ETFs are a simpler way of entering the market. While they work much like regular stocks, ETFs are protected from market movements through diversification — they don’t rely on the performance of one company.
If you are still learning the basics of investing, then ETFs are a great introduction. Cotton is a massive industry that’s been around for a long time, so it may be a good place to start. Here are a few options to consider:
- Cotton price ETF
- iPath Series B Bloomberg Cotton Subindex Total Return ETN (BAL), which tracks the price of cotton
- Overall agriculture ETFs
- Elements Agriculture Total Return (RJA), which tracks an index of agricultural commodities where cotton is a major component
- Invesco DB Agriculture Fund (DBA), which tracks an index of agricultural commodities where cotton is a minor component
Pros
- By bundling stocks from different companies together, ETFs give you access to a larger part of the industry.

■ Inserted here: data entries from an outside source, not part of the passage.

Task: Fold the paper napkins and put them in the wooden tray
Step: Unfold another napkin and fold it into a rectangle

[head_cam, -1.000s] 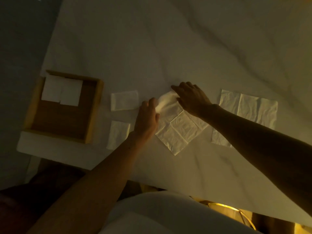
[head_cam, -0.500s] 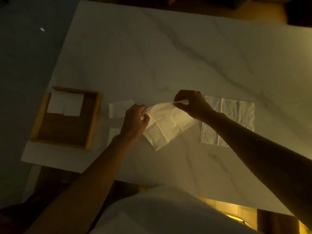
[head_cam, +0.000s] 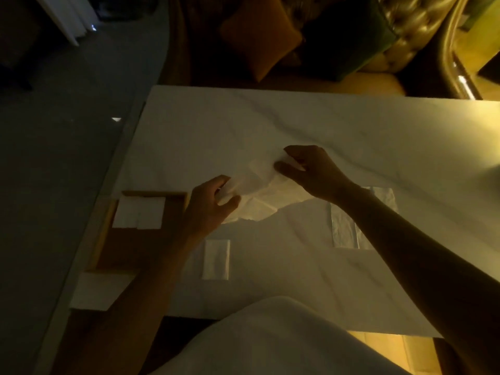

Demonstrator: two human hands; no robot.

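Thin crinkled paper napkin (head_cam: 257, 182); matt wooden tray (head_cam: 140, 250); smooth veined marble-look table (head_cam: 270, 125).

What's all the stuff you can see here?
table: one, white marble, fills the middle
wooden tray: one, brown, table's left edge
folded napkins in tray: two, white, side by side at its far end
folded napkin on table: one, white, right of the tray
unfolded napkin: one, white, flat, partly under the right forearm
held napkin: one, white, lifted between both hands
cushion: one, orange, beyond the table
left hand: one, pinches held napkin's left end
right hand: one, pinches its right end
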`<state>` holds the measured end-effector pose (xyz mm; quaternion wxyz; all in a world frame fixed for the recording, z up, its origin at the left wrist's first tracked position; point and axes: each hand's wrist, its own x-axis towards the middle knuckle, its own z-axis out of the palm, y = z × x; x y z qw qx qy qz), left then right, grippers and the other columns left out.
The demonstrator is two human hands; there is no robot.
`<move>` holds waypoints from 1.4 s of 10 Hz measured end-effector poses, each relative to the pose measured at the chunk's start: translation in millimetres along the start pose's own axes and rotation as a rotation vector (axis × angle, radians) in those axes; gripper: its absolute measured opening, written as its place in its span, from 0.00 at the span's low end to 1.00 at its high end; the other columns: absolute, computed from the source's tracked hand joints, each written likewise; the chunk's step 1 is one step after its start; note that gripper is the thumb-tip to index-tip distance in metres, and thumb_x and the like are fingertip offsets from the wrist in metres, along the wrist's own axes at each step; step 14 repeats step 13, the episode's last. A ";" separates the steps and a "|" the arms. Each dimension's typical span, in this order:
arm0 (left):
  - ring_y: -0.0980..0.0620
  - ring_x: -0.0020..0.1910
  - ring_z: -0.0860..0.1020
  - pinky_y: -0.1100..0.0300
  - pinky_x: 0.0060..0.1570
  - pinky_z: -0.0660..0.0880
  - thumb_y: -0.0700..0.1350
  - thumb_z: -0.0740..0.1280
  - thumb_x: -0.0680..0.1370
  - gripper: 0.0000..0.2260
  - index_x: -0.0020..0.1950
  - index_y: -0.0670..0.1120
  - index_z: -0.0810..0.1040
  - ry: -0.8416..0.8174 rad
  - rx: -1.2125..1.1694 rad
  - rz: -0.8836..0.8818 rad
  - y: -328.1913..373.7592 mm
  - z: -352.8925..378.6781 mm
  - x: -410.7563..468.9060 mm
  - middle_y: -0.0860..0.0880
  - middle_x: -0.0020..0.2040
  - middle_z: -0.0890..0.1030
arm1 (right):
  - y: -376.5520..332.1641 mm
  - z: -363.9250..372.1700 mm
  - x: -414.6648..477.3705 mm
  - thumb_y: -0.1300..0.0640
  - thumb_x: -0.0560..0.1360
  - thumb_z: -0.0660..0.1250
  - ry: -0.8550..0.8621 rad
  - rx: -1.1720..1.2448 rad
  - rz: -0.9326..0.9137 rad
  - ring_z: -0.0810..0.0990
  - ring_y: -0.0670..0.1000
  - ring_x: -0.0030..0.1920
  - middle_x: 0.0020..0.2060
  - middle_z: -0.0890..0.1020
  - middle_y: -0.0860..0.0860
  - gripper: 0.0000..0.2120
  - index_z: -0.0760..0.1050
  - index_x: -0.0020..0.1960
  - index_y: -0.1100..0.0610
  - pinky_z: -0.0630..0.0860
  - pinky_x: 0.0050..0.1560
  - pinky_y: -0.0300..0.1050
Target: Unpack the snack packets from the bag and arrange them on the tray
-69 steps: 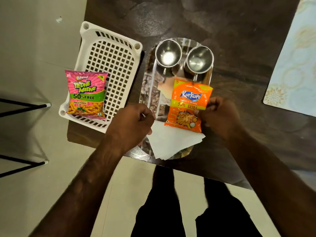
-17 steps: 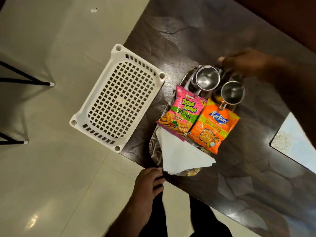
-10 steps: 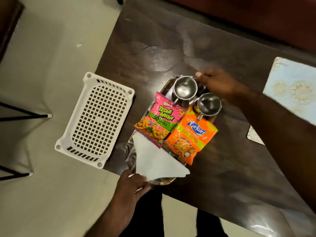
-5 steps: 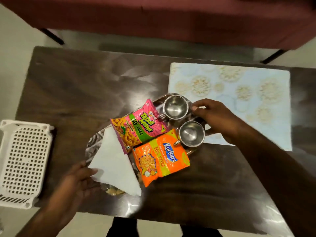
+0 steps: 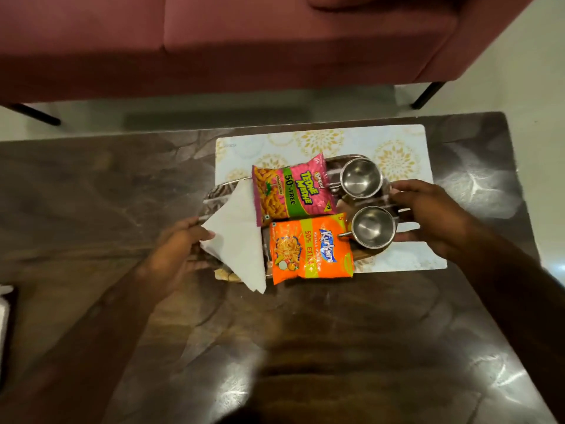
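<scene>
A shiny steel tray lies partly over a pale patterned placemat on the dark table. On the tray a pink snack packet lies behind an orange snack packet, side by side. A folded white napkin covers the tray's left part, and two steel cups stand on its right part. My left hand grips the tray's left end at the napkin. My right hand grips the tray's right end beside the cups. No bag is in view.
A dark red sofa stands beyond the table, its black legs on the pale floor. The corner of a white perforated basket shows at the far left edge. The dark table top stretches toward me.
Both hands took hold of the tray's ends and carried it rightward, turning it, until it lies partly on the placemat. The white basket has slid out to the left edge of view.
</scene>
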<state>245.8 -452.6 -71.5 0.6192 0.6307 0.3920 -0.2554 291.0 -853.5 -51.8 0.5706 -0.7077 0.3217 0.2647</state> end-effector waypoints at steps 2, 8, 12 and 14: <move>0.46 0.47 0.83 0.51 0.40 0.85 0.38 0.68 0.75 0.12 0.54 0.51 0.82 0.003 0.059 0.038 24.8 36.0 32.5 0.47 0.48 0.85 | 4.7 -22.5 28.3 0.55 0.82 0.64 0.045 0.080 0.038 0.83 0.54 0.45 0.50 0.84 0.54 0.13 0.77 0.65 0.54 0.83 0.43 0.54; 0.40 0.53 0.83 0.43 0.54 0.83 0.37 0.69 0.71 0.19 0.60 0.52 0.80 0.149 0.177 0.103 39.7 64.6 59.6 0.42 0.56 0.84 | 16.3 -23.8 67.5 0.55 0.79 0.67 0.064 0.125 0.078 0.84 0.52 0.44 0.44 0.85 0.50 0.09 0.80 0.58 0.50 0.84 0.37 0.53; 0.53 0.43 0.80 0.63 0.28 0.76 0.38 0.71 0.74 0.25 0.71 0.45 0.73 0.117 0.440 0.258 41.2 60.5 55.6 0.48 0.52 0.82 | 13.3 -11.9 57.2 0.56 0.79 0.67 0.133 0.061 0.044 0.83 0.53 0.53 0.56 0.84 0.53 0.15 0.77 0.66 0.48 0.81 0.50 0.53; 0.44 0.59 0.80 0.52 0.49 0.81 0.39 0.70 0.74 0.29 0.76 0.45 0.69 0.149 0.643 0.305 41.2 54.7 36.4 0.44 0.66 0.77 | 13.9 -14.9 44.6 0.58 0.78 0.69 0.346 -0.111 -0.060 0.80 0.55 0.57 0.63 0.81 0.56 0.23 0.74 0.71 0.49 0.76 0.49 0.48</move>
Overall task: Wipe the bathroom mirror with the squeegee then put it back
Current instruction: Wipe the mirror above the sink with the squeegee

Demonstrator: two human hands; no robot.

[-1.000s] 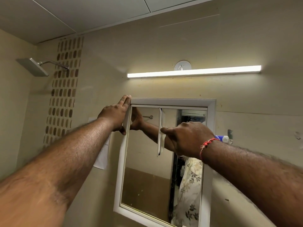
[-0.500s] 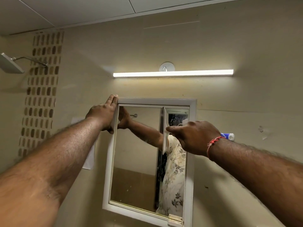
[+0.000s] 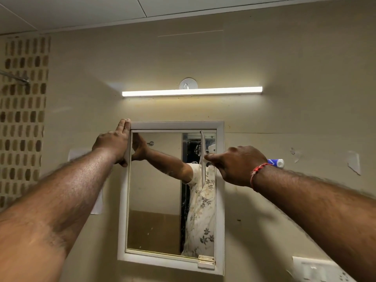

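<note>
A mirror (image 3: 158,190) in a white frame (image 3: 177,125) hangs on the beige wall under a strip light. My right hand (image 3: 236,165) holds a white squeegee (image 3: 202,157), its blade upright against the glass near the mirror's upper right edge. My left hand (image 3: 115,142) grips the frame's upper left corner, fingers flat along its outer edge. The glass reflects both arms and a floral shirt.
A lit strip light (image 3: 192,91) runs above the mirror. A blue and white tube (image 3: 276,162) pokes out behind my right wrist. A white switch plate (image 3: 319,269) sits low right. Patterned tiles (image 3: 22,119) cover the far left wall.
My right hand has slid the squeegee rightward across the glass from the middle to the right edge. The left hand stays on the frame corner. My view has shifted right.
</note>
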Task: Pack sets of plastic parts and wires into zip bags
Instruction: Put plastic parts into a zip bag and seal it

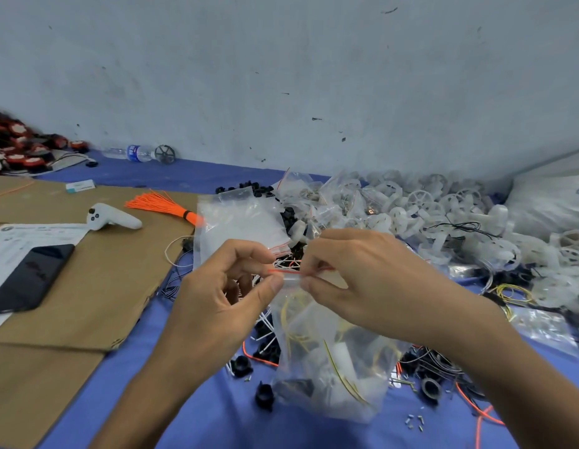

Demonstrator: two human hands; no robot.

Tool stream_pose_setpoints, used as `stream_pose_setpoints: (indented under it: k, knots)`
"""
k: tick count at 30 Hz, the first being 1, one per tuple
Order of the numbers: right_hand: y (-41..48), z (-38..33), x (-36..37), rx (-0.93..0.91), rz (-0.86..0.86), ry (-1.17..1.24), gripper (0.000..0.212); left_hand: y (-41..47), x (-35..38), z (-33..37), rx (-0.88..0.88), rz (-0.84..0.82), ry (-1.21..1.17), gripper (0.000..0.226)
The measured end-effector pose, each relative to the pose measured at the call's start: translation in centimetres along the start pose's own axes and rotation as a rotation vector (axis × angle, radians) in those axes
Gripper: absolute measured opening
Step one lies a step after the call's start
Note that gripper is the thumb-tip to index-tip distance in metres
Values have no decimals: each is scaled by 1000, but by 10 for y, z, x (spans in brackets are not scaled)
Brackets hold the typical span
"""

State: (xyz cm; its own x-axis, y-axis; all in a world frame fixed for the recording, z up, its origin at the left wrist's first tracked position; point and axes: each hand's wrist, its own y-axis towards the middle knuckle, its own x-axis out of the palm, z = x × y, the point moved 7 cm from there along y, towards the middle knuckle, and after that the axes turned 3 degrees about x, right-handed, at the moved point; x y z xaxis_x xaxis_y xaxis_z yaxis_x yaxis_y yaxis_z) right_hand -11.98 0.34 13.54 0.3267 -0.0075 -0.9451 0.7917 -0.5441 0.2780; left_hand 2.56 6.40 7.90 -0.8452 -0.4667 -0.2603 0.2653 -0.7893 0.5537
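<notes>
While hands (223,286) (375,280) pinch it, the zip bag (330,371) blurs.

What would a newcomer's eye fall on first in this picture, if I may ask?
At the centre, the left hand and right hand pinch the red-striped top of a clear zip bag holding white parts and yellow wires. Behind it to the right sprawls a heap of white plastic wheels, and on the cardboard to the left lies a bright orange wire bundle.
</notes>
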Motion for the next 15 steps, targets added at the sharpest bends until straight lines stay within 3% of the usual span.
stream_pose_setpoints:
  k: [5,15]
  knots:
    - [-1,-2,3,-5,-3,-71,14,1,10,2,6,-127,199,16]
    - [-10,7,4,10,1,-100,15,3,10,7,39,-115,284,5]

- ETFs are considered by some to be the safest choice for investors.
Cons
- Because you are investing in a collection of stocks, you lose some of the control you might have had with a single company’s stock.
2. Cotton stocks
Stocks are a common option for investors, taking back the control you lose when investing in ETFs while also remaining less risky than futures. While stocks run a comfortable middle ground between the other options, they are still vulnerable to market movements and should be approached with a bit of market knowledge.
Cotton is a massive industry and will continue to be as long as we choose to wear clothes. There are plenty of brokerages offering a selection of company stocks for you to choose from, and with its prevalence, cotton may be a good place to start. Here are some of the biggest names in the industry:
- Cotton manufacturers
- Albany International (AIN)
- Unifi (UFI)
- Culp (CULP)
- Textile- and clothing-focused brands
- Ralph Lauren (RL)
- Columbia Sportswear (COLM)
- Tapestry (TPR)
- Gildan (GIL)
- Hanesbrands (HBI)
- PVH Corp. (PVH)
Pros
- A range of company stocks to choose from.
- Withdraw from the market whenever you want.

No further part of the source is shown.